Chase Coley & Pascal Colman  ( name as such because we couldn’t agree on anything else that was sensible ) has been going ( we have been performing as a duo ) since 2014.

Chase makes Instruments and Pascal makes complementary mistakes on his more traditional looking but no more traditional sounding setup and together they make (we make because “i” ( pascal ) am writing this) a din / a racket / a lullaby which is  so beautifully ugly that it could almost be called music.

The resultant it  born is from the performance and takes the guise ( most of the time ) of a free form ambient collage; ambient music with teeth; waterphone cries and the gritty but beautiful blanket tones of the Long Stringed Instrument ( big up to Ellen Fullman ) sing and screech through radio interference, feedback, finger picked guitar and miscellaneous tape recordings of seascapes and bugged phone conversations. A million voices populate the it ’s ever changing soundscape and far from being overcrowded the voices coalesce and harmonize and unify till they are but one                   it.

This feels quite verbose.

We are a free improvising duo who practice a mode of non-idiomatic improvisation that doesn’t sound       ( to my knowledge ( for better or for worse ) ) like much else that is out there.

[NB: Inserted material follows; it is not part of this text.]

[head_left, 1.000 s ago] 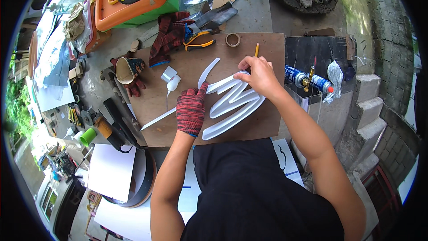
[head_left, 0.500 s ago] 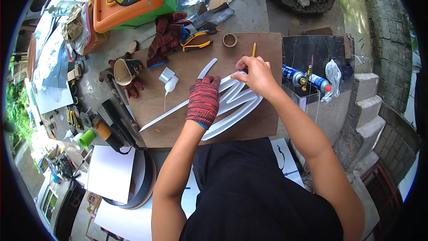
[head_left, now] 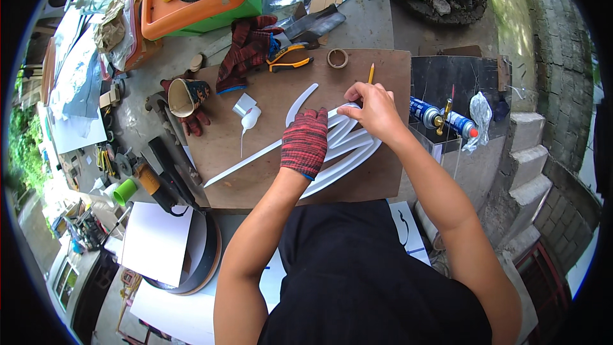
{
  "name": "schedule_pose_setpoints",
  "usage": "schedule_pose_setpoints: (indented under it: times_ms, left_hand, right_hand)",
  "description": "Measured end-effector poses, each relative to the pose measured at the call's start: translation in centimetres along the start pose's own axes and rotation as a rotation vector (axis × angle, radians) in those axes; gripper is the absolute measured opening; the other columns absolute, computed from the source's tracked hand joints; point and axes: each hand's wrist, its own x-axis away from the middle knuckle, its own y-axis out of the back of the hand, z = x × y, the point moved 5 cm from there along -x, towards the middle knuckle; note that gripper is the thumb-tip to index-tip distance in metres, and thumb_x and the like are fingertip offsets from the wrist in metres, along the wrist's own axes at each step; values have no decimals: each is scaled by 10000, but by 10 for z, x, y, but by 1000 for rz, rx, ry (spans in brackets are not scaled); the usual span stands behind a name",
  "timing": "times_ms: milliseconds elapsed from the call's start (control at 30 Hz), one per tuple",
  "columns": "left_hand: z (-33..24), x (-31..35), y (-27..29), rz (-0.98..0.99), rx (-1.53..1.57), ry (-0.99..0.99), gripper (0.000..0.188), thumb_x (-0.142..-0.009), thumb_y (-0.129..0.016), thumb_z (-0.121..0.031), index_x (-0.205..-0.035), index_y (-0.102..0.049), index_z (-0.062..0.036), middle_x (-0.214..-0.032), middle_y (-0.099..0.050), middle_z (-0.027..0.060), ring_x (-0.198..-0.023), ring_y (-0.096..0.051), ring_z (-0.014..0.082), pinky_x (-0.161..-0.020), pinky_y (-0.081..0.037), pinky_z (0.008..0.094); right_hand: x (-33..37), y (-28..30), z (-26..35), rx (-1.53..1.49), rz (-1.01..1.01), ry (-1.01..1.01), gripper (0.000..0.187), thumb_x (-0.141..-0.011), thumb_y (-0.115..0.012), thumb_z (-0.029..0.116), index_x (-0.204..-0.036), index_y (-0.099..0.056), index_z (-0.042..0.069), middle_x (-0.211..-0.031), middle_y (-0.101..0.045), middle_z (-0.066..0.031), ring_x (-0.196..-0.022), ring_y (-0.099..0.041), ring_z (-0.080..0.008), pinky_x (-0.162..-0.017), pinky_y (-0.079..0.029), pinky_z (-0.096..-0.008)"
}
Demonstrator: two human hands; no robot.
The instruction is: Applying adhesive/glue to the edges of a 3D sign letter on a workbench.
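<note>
A white piece made of several curved strips (head_left: pixel 348 166) lies on a brown board (head_left: pixel 223 195). My left hand (head_left: pixel 304 144), in a red and black knit glove with bare wrist, is closed over its left part; the thumb is hidden. My bare right hand (head_left: pixel 375 110) pinches its upper end between thumb and fingers. A long straight white strip (head_left: pixel 242 164) runs out from under the glove to the lower left. Above the glove lies a loose curved white strip (head_left: pixel 301 103). A small white bottle with a thin nozzle (head_left: pixel 251 117) rests to the left.
Behind are a tape roll (head_left: pixel 338 58), a pencil (head_left: pixel 371 73), pliers (head_left: pixel 290 59) and a knit glove (head_left: pixel 246 57). A cup (head_left: pixel 183 99) stands at the left, near a hammer (head_left: pixel 167 118). Blue spray cans (head_left: pixel 424 112) lie to the right. An orange-lidded box (head_left: pixel 191 0) sits far left.
The whole view has shifted slightly. My left hand has moved a little down and right across the white strips. My right hand still pinches their upper end.
</note>
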Motion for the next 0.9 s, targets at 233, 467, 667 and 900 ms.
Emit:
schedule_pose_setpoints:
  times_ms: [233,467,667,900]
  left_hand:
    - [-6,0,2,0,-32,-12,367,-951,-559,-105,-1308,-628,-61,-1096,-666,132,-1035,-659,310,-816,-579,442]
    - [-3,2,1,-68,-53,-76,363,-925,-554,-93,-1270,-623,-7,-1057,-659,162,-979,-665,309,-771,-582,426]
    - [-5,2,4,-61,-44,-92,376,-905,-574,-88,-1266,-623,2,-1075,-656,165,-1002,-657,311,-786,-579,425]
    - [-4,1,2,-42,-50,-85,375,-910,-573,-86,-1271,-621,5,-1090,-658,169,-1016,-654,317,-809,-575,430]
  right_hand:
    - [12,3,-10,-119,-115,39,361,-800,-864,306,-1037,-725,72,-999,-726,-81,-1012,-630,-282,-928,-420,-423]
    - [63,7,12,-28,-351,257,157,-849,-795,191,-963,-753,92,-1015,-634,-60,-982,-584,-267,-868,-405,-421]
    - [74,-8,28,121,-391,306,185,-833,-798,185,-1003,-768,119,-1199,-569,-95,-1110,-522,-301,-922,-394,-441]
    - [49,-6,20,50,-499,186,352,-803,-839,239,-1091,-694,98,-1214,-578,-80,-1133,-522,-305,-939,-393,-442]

Since 2014 we have done a huge number of performances and exhibited our work ( ourselves ) across London and the UK in spaces such as Iklektik and festivals such as Supernormal ( where we hid out like wildmen in the woods and haunted whoever had the ( mis ) fortune of chancing upon us ). In January 2019 we started embarked on a series sessions in a church in rural Kent. Just short of two years later we have an EP and an LP.

 

 

husband material chase coley & pascal colman, 2020

 

 

  horror music you can sleep to chase coley & pascal colman, 2019

 

 

The project has been in a dormant state since the release of ‘Husband Material’ with Chase working to realize his dream of establishing a museum dedicated to the study of crabs and Pascal working on his writing in the shed at the bottom of his parent’s garden.